After winning Super Bowl XLII and the first meeting with the Eagles of 2008, the Giants lost their second regular season meeting at home against the Eagles a little over a week after star wide receiver Plaxico Burress accidentally shot himself in the leg, leading to Burress’ incarceration and effective end of his tenure as a Giant. About five weeks later, in Giants Stadium, a game which I attended, the NFC’s top-seeded Giants hosted the wild card Eagles and on a bitterly cold, windy day at the Meadowlands, lost an incredibly ugly contest that sent the Eagles to Arizona for the NFC Championship Game the following week; the site of the Giants’ Super Bowl victory the previous year as well as the site of a Giants’ victory over those same Cardinals just months prior.

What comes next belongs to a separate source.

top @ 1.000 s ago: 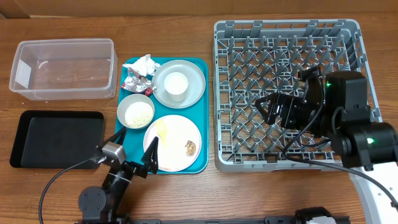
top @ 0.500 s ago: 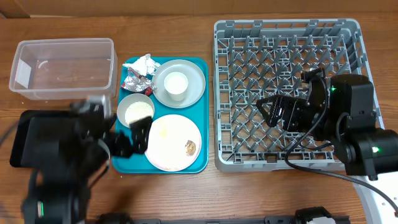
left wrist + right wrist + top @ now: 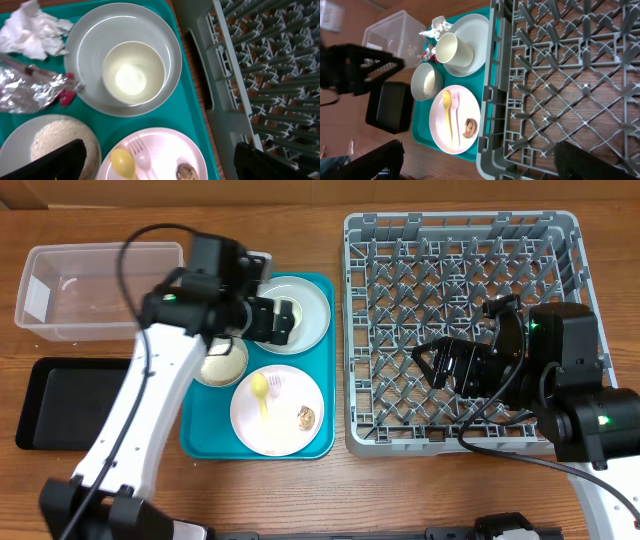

As a cherry on top of the disappointment, the Super Bowl played between Arizona and the Steelers, consisted of two teams whom the Giants beat in their respective buildings earlier in the season. The following year, the Eagles swept the Giants as the Birds reached the playoffs as a Wild Card team while the Giants wasted a 5-0 start to close out the season with an 8-8 record. This 2010 NFL season that will officially come to close Sunday saw the Eagles defeat the Giants in a close Sunday night game in which New York committed five turnovers and countless penalties. Of course, anyone in the sporting world who doesn’t live under a rock has seen about a few hundred clips of what transpired about a month later; DeSean Jackson showboating his way into the end zone following a line drive punt from Matt Dodge on the last play of regulation that turned a 31-10 Giants’ lead with eight minutes left into a 38-31 Eagles win. The ultimate result was another Eagle sweep of the Giants as the two NFC East rivals each finished with a 10-6 record, but the Eagles’ 10-6 mark carried an NFC East title while the Giants watched the playoffs from their couches, beacuse of how the two head-to-head matchups turned out.

On the final day of the 2009-10 NHL regular season, the Rangers and Flyers came down to a win-and-in showdown at the very site as Friday night’s Knicks-76ers game. The matchup went to a shootout, which culminated with goaltender Brian Boucher denying Olli Jokinen, to lock up the seventh seed in the Eastern Conference for Philly, which less than two months later would lead to a berth in the Stanley Cup Finals, while the Rangers landed where? That’s right, their couches (notice the pattern here?). This season, the Flyers hold a commanding spot atop the Eastern Conference, while the Rangers, with a recent string of poor performances and having been surpassed in the standings by the surging Montreal Canadiens, have fallen from sixth to seventh seed, trailing their rivals by eleven points despite having played two more games. The Blueshirts have also lost all three of their head-to-head matchups with the Broad Street Bullies this year.

It’s been a tough era in New York sports for any non-Yankee fan and if any fan from the area has goals shallow of seeing your team win a 27th world championship, the teams from eastern Pennsylvania must be defeated. Sunday afternoon includes a pre-Super Bowl matinee rematch with the Knicks and Sixers in the Garden. Let’s start there.